What the task requires: Each line in the records below, from the one that contains "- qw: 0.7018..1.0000" to the one that contains "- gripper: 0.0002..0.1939", should be reproduced exactly, the first and last included.

Source data:
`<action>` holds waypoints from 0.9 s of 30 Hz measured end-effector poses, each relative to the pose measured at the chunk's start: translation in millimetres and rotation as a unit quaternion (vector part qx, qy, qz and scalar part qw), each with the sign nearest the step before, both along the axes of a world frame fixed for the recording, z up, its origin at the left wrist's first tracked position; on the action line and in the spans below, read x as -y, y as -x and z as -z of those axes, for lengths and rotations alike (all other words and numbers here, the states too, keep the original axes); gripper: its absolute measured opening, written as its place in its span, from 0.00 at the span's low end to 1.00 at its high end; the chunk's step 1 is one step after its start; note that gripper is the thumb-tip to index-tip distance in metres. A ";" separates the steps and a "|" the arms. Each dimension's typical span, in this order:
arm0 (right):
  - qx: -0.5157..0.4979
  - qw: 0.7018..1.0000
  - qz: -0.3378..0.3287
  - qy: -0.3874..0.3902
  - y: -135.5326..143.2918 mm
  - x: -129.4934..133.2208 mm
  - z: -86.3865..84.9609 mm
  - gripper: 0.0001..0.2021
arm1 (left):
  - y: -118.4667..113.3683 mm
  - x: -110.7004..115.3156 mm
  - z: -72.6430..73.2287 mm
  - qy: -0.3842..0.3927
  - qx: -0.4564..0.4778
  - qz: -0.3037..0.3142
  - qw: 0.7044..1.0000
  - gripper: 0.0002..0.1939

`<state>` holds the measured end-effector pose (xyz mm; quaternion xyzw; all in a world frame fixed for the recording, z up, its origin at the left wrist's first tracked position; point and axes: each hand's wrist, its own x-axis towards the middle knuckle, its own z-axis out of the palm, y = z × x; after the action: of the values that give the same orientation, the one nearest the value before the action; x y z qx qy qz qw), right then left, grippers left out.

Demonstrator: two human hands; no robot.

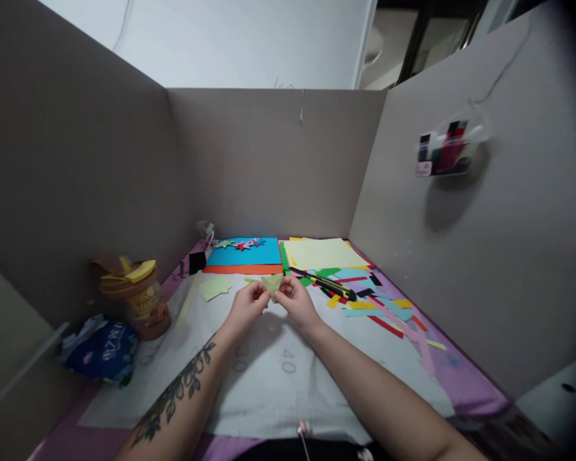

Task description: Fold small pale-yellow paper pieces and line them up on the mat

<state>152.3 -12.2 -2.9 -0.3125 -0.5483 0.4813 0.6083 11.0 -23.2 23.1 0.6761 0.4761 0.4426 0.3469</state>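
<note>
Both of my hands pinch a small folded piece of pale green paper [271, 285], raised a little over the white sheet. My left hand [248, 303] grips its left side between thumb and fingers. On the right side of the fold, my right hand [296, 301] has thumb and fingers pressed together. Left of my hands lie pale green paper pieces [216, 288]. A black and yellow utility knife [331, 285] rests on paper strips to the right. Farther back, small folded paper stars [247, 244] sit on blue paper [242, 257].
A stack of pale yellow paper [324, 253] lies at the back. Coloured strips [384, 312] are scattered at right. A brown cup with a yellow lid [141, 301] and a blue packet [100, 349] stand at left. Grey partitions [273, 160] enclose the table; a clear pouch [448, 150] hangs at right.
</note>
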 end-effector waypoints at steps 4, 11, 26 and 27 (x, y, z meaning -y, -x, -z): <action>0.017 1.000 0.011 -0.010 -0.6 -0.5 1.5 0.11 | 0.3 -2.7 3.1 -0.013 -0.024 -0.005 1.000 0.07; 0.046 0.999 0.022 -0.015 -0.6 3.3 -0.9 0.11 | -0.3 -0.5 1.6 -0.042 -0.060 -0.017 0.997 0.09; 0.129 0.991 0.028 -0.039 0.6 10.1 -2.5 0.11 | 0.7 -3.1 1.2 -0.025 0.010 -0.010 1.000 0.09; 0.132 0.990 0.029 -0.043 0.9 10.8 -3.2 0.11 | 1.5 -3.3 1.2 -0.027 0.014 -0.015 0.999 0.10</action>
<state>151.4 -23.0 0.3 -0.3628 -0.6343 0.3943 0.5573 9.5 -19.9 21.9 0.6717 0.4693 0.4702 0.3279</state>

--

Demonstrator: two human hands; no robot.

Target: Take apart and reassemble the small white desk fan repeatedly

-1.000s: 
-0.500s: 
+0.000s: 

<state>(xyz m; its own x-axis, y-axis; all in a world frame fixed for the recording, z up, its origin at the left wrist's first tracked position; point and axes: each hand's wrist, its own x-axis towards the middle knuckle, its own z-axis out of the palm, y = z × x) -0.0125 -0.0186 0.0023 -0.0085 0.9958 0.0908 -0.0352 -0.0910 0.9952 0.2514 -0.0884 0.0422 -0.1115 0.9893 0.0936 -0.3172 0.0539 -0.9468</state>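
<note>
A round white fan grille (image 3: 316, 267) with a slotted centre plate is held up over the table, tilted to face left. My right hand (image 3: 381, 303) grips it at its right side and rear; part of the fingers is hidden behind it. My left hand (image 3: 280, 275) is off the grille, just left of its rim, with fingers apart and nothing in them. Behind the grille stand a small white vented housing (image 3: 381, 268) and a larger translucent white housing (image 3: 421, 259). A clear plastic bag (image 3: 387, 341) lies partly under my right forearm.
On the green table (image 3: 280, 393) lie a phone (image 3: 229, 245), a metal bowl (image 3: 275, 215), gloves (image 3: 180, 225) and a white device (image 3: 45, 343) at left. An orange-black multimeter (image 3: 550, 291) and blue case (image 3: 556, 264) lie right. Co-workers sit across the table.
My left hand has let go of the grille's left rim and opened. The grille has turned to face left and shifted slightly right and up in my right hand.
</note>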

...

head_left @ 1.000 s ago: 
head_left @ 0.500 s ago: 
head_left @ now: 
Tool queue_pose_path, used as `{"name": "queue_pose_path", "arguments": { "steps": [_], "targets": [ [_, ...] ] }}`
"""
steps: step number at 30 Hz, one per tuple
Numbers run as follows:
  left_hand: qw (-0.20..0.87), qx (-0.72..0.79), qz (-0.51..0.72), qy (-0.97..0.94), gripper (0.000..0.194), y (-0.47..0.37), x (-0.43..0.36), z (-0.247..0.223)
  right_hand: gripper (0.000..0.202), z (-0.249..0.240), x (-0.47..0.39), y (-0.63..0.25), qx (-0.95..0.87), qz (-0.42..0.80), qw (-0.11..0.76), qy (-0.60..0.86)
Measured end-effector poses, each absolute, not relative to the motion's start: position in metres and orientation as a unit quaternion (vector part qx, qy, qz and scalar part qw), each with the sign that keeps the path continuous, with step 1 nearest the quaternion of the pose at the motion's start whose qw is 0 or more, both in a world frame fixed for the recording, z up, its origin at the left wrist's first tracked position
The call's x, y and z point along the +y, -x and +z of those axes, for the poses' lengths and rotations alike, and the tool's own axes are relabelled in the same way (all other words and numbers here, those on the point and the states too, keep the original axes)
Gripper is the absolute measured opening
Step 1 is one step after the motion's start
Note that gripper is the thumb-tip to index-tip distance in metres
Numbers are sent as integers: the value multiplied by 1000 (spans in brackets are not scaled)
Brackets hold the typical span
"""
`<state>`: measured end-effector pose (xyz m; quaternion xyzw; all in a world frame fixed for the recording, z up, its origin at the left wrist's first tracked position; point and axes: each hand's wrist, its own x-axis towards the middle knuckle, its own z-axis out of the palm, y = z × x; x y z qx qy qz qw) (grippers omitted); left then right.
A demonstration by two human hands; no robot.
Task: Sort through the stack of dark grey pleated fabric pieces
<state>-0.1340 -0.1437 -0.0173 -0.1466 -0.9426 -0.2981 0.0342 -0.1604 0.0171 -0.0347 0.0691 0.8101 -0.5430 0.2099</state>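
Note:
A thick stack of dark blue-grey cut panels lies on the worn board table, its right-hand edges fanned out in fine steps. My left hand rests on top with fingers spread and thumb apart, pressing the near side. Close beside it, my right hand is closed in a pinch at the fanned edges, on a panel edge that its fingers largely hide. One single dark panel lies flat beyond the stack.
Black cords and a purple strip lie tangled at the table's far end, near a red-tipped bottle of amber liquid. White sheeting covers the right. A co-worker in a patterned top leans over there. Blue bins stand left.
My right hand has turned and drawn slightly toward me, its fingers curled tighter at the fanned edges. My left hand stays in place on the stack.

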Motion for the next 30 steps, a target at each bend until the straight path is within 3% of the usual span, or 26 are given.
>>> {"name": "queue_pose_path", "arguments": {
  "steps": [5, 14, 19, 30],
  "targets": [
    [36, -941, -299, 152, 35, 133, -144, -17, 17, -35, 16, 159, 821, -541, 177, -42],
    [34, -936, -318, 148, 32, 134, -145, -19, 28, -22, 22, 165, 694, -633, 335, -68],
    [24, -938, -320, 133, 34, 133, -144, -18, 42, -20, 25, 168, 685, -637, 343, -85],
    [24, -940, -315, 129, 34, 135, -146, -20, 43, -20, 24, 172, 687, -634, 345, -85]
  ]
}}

Final answer:
  - qw: 0.7018..1.0000
  - qz: -0.3378..0.3287
  - qy: -0.3874..0.3902
  - y: -135.5326..143.2918 mm
  - x: -129.4934..133.2208 mm
  - z: -86.3865..84.9609 mm
  - gripper: 0.0001..0.2021
arm1 (left):
  - y: -118.4667..113.3683 mm
  - x: -110.7004..115.3156 mm
  - z: -72.6430..73.2287 mm
  - qy: -0.3842..0.3927
  - qx: -0.4564..0.4778
  - qz: -0.3037..0.3142
  - qw: 0.7044..1.0000
  - gripper: 0.0002..0.1939

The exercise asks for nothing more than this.